16. Aangezien het beroep gegrond is, acht de rechtbank termen aanwezig om verweerder op grond van artikel 8:75 van de Awb te veroordelen in de proceskosten die eiser in beroep redelijkerwijs heeft moeten maken. Eiser heeft vergoeding gevraagd van ‘andere kosten’ volgens ‘tarief rechtbank’. De rechtbank neemt aan dat eiser hiermee de kosten voor het inschakelen van de deskundige [deskundige 1] heeft bedoeld. De kosten van een deskundige komen op de voet van artikel 8:75 van de Awb voor vergoeding in aanmerking als het inroepen van die deskundige redelijk was en de deskundigenkosten zelf redelijk zijn. Ter bepaling of het inroepen van een niet-juridisch deskundige, zoals hier aan de orde, redelijk was, kan in het algemeen als maatstaf worden gehanteerd of degene die deze deskundige heeft ingeroepen, gezien de feiten en omstandigheden zoals die bestonden ten tijde van inroeping, ervan mocht uitgaan dat de deskundige een relevante bijdrage zou leveren aan een voor hem gunstige beantwoording door de rechter van een voor de uitkomst van het geschil mogelijk relevante vraag. De rechtbank wijst op een uitspraak van de ABRvS van 9 mei 2012 (ECLI:NL:RVS:2012:BW5293). De inschakeling van deze deskundige door eiser acht de rechtbank in dit geval redelijk.

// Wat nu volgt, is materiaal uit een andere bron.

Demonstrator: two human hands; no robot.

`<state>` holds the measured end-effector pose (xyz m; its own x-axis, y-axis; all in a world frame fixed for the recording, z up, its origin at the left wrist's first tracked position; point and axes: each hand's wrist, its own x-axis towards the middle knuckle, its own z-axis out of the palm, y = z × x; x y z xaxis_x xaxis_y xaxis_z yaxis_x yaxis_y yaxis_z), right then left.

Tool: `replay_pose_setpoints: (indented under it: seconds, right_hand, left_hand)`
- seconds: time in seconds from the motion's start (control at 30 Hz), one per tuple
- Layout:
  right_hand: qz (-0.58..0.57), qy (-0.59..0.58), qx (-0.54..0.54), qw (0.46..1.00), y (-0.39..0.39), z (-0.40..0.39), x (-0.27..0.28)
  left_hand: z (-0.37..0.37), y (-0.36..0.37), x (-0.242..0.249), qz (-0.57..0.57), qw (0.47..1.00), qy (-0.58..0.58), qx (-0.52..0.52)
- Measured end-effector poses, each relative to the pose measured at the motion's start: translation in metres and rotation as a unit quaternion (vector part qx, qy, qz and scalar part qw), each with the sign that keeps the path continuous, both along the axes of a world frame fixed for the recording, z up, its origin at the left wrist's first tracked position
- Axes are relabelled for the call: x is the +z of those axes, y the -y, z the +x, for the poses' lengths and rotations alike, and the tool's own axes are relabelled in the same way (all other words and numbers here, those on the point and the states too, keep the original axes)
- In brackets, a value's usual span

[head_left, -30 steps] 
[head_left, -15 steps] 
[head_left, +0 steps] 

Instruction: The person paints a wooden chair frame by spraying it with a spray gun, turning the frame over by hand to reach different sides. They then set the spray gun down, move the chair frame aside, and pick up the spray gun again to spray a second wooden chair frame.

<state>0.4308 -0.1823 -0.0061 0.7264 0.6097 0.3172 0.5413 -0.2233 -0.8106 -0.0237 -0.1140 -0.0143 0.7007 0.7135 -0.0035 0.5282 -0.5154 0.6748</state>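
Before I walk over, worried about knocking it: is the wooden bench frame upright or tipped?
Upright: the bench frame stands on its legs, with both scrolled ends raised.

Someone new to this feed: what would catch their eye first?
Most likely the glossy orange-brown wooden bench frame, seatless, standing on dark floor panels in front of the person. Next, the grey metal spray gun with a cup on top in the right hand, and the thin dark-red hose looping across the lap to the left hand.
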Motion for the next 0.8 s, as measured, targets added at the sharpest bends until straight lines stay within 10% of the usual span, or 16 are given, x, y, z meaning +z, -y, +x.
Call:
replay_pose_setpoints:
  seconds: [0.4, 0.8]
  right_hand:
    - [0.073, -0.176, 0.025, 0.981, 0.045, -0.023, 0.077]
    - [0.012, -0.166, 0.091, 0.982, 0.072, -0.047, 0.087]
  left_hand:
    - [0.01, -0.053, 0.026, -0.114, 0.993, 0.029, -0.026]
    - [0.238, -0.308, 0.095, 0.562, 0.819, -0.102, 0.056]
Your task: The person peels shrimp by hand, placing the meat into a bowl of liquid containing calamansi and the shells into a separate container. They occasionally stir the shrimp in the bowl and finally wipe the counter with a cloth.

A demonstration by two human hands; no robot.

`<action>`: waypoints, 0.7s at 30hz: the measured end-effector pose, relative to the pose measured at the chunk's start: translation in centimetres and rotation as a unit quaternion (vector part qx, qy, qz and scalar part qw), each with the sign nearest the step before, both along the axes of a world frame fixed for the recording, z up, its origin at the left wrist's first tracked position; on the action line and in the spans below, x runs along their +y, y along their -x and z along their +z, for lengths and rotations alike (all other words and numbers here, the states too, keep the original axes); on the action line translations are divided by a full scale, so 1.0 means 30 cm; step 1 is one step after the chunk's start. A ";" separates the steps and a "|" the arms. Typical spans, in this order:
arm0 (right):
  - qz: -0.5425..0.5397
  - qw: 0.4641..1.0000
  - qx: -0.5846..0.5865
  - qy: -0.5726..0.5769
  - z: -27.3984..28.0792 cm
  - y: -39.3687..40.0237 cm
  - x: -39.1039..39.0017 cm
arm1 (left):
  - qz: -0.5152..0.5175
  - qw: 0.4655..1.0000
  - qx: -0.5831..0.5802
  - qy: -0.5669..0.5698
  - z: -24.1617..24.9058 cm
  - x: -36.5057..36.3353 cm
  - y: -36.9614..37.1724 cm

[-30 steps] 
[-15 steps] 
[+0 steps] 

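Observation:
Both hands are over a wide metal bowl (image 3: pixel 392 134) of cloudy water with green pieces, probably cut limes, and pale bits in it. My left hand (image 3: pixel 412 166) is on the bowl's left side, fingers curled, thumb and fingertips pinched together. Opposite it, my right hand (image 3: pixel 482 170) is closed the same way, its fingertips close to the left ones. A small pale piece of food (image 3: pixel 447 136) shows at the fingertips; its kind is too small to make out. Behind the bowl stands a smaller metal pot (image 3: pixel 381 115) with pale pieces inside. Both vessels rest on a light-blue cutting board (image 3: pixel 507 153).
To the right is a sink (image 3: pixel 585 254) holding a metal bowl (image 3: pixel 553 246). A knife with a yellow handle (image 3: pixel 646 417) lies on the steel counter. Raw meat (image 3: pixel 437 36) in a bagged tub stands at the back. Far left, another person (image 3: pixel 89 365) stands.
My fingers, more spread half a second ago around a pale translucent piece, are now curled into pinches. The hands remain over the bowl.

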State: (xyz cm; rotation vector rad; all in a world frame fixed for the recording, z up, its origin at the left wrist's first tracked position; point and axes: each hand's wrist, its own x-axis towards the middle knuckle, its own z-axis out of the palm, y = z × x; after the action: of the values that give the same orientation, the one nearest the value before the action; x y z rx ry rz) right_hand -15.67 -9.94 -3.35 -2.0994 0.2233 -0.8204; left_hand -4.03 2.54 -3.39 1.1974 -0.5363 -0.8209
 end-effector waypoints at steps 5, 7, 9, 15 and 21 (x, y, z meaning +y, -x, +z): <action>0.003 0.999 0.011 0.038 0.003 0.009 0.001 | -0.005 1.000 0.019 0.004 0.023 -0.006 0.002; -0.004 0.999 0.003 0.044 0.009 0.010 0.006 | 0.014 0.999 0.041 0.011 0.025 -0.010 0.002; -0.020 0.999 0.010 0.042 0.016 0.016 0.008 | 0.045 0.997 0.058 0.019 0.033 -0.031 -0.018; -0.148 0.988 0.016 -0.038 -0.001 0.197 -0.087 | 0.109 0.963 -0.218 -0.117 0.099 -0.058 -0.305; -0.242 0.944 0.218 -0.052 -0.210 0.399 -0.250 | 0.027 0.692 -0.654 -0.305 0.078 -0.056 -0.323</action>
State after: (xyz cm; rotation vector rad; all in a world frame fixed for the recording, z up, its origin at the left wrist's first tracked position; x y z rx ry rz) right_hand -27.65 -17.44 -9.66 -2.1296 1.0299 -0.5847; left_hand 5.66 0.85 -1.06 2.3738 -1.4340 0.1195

Daartoe overweegt de rechtbank in dit specifieke geval dat deze rechtbank in de eerdergenoemde uitspraak van 20 oktober 2014 heeft overwogen dat eiser uitsluitend door het overleggen van een contra-expertise de door de deskundige van Boomtotaalzorg vastgestelde waardering van de toetsingscriteria kan weerleggen. Dat is wat eiser heeft beoogd bij het inschakelen van de deskundige. Het bedrag van de kosten bedoeld in artikel 1, onderdeel b, van het Besluit proceskosten bestuursrecht (Bpb) wordt bij uitspraak vastgesteld met overeenkomstige toepassing van het bepaalde bij of krachtens de Wet tarieven in strafzaken. Gelet op het bepaalde in artikel 6 van het Besluit tarieven in strafzaken 2003 (Bts) bedraagt het tarief voor de vergoeding voor het verrichten van werkzaamheden waarvoor geen speciaal tarief is bepaald ten hoogste € 116,09 per uur, exclusief BTW. De rechtbank acht, gelet op artikel 2, eerste lid, aanhef en onder b, van het Bpb in samenhang met artikel 6 van het Bts, een kostenvergoeding volgens dat uurtarief redelijk. Nu de zitting 1,5 uur in beslag heeft genomen, komt derhalve een bedrag van
€ 174,14 exclusief BTW voor vergoeding in aanmerking. Van overige voor vergoeding in aanmerking komende proceskosten is de rechtbank niet gebleken.

Beslissing

De rechtbank:
-
verklaart het beroep gegrond;.
- vernietigt het bestreden besluit;
- plaatst de rode beuk die zich bevindt in de tuin van het perceel [adres] te [woonplaats] op de bomenlijst van de gemeente De Bilt en bepaalt dat deze uitspraak in de plaats treedt van het vernietigde bestreden besluit;
- draagt verweerder op het betaalde griffierecht van € 167,- aan eiser te vergoeden;
- veroordeelt verweerder in de proceskosten van het geding tot een bedrag van € 174,14, te betalen aan eiser.
Deze uitspraak is gedaan door mr. T. Pavićević, rechter, in aanwezigheid van W.E. Bouwers, griffier. De beslissing is in het openbaar uitgesproken op 26 mei 2015.
(De griffier is verhinderd deze
uitspraak mede te ondertekenen)
griffier rechter
Afschrift verzonden aan partijen op:

Rechtsmiddel

Tegen deze uitspraak kan binnen zes weken na de dag van verzending daarvan hoger beroep worden ingesteld bij de Afdeling bestuursrechtspraak van de Raad van State. Als hoger beroep is ingesteld, kan bij de voorzieningenrechter van de hogerberoepsrechter worden verzocht om het treffen van een voorlopige voorziening of om het opheffen of wijzigen van een bij deze uitspraak getroffen voorlopige voorziening.